Elections into positions within the NIPR have been acrimonious in some cases. Lagos few years ago is a case in study. This does not augur well for the image of the Institute. How do you react to this?
When it comes to the election into the chapter executive council, we need to really understand exactly what the law says as regards this. Most times what many outsiders consider as being acrimonious are not really acrimonious and the reason is this. We have a laid down rule as provided for in the constitution and the chapter itself will set up an electoral committee that will provide an electoral guidelines. So those electoral guidelines will be the standard of which all contestants will have to comply with and what they normally do is that they have to reach out to the national secretariat. It is the national secretariat that will go and conduct that election and the requirement usually is that you must have paid your dues up to date; you must be relevant to the activities of the chapter and not only that, you must also be up and doing in the profession. You must be current and you must have supported the chapter and the national body and the profession itself in so many ways. So if you have done all of that, then you will be able to qualify to contest for whatever position that you want in the executive council of the state.

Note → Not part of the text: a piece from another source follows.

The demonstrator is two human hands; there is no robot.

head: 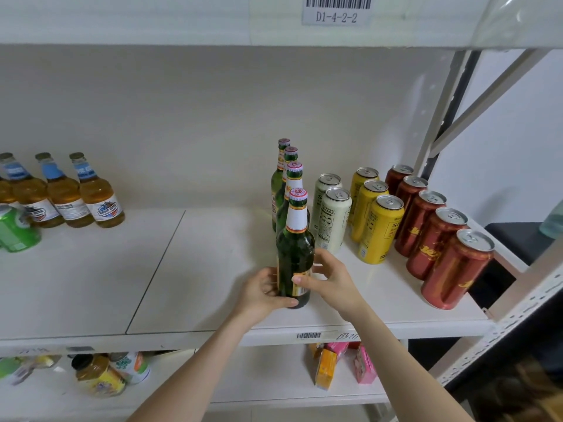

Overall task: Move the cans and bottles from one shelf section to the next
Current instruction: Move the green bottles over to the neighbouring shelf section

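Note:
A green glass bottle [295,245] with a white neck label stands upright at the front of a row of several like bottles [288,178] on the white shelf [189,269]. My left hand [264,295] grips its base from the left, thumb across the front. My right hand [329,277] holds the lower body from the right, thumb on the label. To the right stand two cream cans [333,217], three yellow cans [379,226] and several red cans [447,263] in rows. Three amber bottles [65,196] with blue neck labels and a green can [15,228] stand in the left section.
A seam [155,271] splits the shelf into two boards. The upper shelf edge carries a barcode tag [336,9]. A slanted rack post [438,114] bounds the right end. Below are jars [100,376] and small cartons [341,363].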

There are many corporate organisations employing journalists to handle their corporate communications and PR. Many of these journalists, you and I know, are not certified NIPR members. Does it mean they are practicing illegally?
It’s a game of the usual saying “garbage-in garbage-out” your output is dependent on your input, so if you decide to hire a school certificate holder to be the chief executive of your multinational company so be it. What you put in is what you get at the end of the day. What we are saying is that, for truly professional organisations that are professionally oriented, organisations that really want the best will definitely employ those who are relevant, those who are professionally qualified and who have hands-on experience. But what we see most times is just an employment or an appointment anybody comes and does whatever he or she thinks that PR is. And really, that is why we keep seeing these problems lingering because if we don’t put the right peg in the right hole, then we’ll have problems and the message we are sending to them is that let them employ the right people to man the right positions. Whether you are a journalist, you have your job, you have your field where you can perform 100% effectively and efficiently so if you are a medical doctor, you cannot go to the business of law profession and you think you can do your best there, you cannot excel. So the same way we are encouraging other professions, get people who belong to other professions that will do that work. Do not to allow interlopers to come and take over the business that is not theirs.

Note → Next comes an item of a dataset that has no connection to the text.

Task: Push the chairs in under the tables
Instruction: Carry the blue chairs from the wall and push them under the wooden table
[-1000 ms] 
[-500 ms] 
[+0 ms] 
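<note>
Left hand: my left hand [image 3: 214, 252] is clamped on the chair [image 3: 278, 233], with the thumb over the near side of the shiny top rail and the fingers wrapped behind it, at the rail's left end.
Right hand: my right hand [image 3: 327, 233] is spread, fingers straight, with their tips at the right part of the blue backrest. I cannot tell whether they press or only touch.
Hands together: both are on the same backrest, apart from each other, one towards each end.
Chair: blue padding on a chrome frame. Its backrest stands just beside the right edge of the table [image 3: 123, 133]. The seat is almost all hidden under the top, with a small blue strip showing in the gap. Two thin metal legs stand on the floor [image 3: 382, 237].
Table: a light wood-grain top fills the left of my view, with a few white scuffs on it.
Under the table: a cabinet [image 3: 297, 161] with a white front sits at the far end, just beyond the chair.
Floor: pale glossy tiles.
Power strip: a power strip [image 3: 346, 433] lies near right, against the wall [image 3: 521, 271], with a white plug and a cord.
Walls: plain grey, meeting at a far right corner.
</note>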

We have seen situations whereby people use the word PR to refer to outright bribery. Doesn’t this trend disturb the Institute?

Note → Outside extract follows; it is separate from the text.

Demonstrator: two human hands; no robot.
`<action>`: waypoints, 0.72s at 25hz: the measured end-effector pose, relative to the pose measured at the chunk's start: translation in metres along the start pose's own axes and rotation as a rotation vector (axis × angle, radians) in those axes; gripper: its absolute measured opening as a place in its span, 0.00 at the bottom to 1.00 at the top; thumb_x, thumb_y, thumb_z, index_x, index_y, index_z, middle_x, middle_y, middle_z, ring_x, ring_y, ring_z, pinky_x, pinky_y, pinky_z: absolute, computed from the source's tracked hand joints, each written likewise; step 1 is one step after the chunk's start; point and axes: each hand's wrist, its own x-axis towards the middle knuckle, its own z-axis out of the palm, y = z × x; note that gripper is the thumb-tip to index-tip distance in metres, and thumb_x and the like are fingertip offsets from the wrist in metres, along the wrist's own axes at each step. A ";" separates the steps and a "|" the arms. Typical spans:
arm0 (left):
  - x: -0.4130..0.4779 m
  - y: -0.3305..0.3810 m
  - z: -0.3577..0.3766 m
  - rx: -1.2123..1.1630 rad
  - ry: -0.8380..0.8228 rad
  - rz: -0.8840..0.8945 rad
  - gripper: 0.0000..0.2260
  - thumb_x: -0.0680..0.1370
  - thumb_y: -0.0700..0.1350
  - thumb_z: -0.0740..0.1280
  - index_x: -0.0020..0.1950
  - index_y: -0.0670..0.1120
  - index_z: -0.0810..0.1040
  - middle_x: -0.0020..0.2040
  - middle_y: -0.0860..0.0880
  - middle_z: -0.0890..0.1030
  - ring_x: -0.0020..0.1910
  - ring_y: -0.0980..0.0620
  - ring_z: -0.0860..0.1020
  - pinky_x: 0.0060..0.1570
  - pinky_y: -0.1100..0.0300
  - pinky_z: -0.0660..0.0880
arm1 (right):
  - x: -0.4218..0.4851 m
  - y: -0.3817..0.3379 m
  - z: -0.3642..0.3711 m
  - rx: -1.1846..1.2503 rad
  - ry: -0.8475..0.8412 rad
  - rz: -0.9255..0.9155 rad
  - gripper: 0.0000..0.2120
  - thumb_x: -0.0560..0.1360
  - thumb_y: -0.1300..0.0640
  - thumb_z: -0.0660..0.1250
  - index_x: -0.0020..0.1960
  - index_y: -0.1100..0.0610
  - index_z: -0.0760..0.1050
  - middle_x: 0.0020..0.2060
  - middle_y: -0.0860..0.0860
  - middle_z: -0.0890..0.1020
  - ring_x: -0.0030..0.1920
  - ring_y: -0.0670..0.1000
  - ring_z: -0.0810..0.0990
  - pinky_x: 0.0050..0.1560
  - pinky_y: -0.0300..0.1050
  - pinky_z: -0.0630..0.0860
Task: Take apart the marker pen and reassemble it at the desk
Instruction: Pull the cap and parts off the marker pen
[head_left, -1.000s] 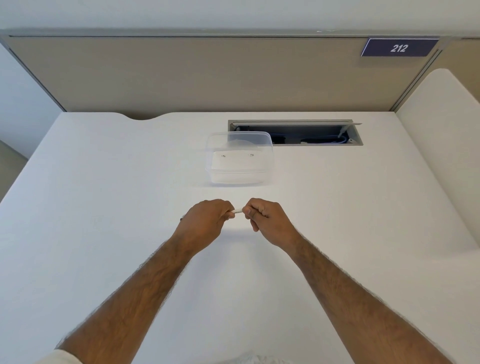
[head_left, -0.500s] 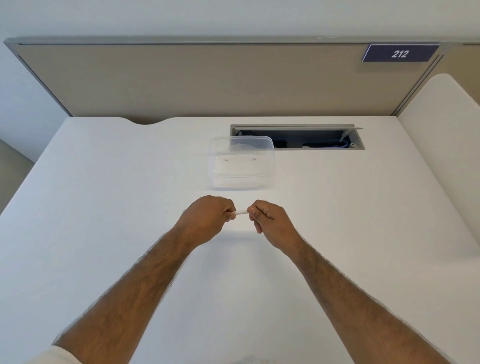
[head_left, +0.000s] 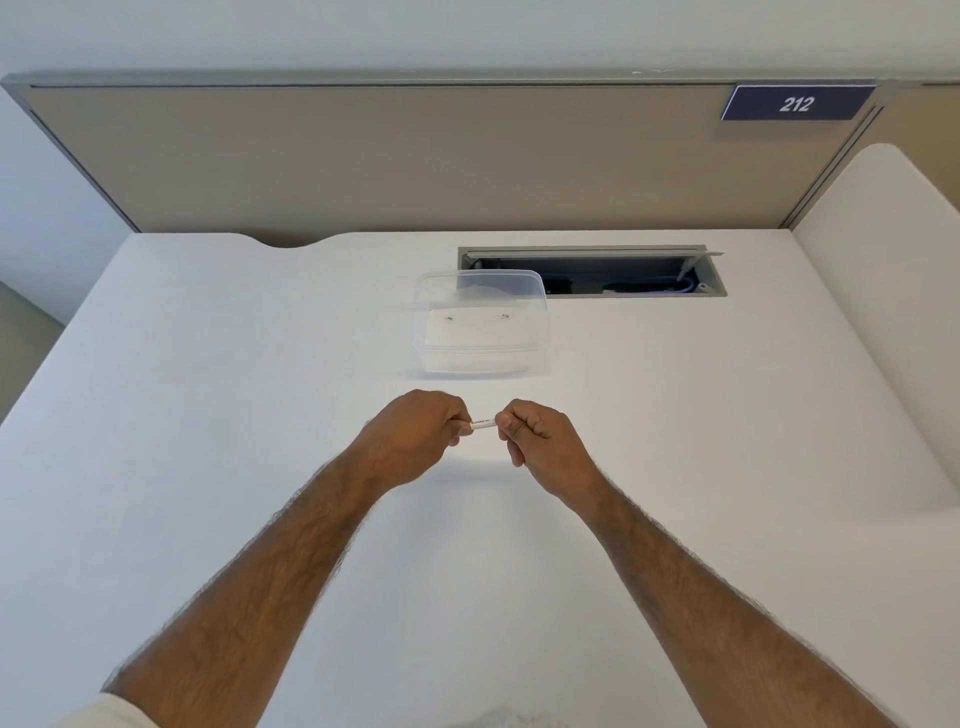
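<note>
A white, smooth counter (head_left: 208, 467) fills the view, with a curved notch cut in its far edge to the left of the box. The box (head_left: 480, 325), a clear plastic tub with rounded corners, stands just beyond the hands, and nothing lies between it and them. Behind the box and to its right, a long grey-framed slot (head_left: 592, 271) in the counter stands open, showing dark space and blue cables inside. Further behind the box a beige partition panel (head_left: 415, 156) runs across, and well to the right of the box it carries a dark blue sign (head_left: 796, 103) reading 212. A white rounded side panel (head_left: 883, 249) rises at the counter's right edge.

The left hand (head_left: 415, 436) is curled into a loose fist, its fingertips clenched on one end of the marker pen (head_left: 483, 424). The pen is a thin white tube with small print, held level above the counter, nearer than the box; only its short middle stretch shows. The right hand (head_left: 545, 441) is curled on the other end, thumb on top. Both forearms reach forward, bare.
</note>
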 end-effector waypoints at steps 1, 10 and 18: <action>0.000 0.001 0.001 0.013 0.008 0.016 0.09 0.83 0.45 0.62 0.47 0.49 0.81 0.42 0.55 0.81 0.45 0.50 0.79 0.49 0.47 0.78 | 0.000 -0.002 0.000 0.001 0.000 0.008 0.15 0.83 0.57 0.62 0.39 0.59 0.74 0.24 0.51 0.75 0.28 0.47 0.69 0.32 0.37 0.66; -0.004 -0.004 0.012 0.047 0.161 0.088 0.07 0.83 0.46 0.63 0.44 0.52 0.71 0.42 0.55 0.77 0.42 0.51 0.74 0.35 0.53 0.71 | -0.003 -0.010 0.000 0.127 -0.022 0.112 0.18 0.84 0.53 0.62 0.36 0.59 0.72 0.26 0.51 0.68 0.25 0.47 0.64 0.28 0.37 0.61; -0.001 -0.002 0.019 0.026 0.038 0.117 0.07 0.85 0.44 0.58 0.55 0.47 0.75 0.46 0.51 0.72 0.45 0.48 0.74 0.47 0.48 0.74 | 0.002 -0.012 -0.011 0.036 -0.050 0.076 0.13 0.82 0.54 0.65 0.43 0.62 0.75 0.29 0.51 0.78 0.33 0.51 0.72 0.36 0.46 0.69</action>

We cannot really take that away because it is an issue of ignorance. If we are ignorant of what you are doing and you don’t care whether it is right or wrong, then you are just on your own. But what we know basically is that the word is being misused and it is just that we are exposing our ignorance, if we have to travel outside this country to such countries where PR is being used to the best of their ability and it is working for them and you get there and you are saying PR is bribery there is a way they are going to look at you. So we encourage them to use the right word for the right expression that they want to communicate because if you look at PR, it is not about bribery. It is not about inducement, is not about gratification. It is purely a relationship management thing and that is what it stands for which is based on truth and not any other thing.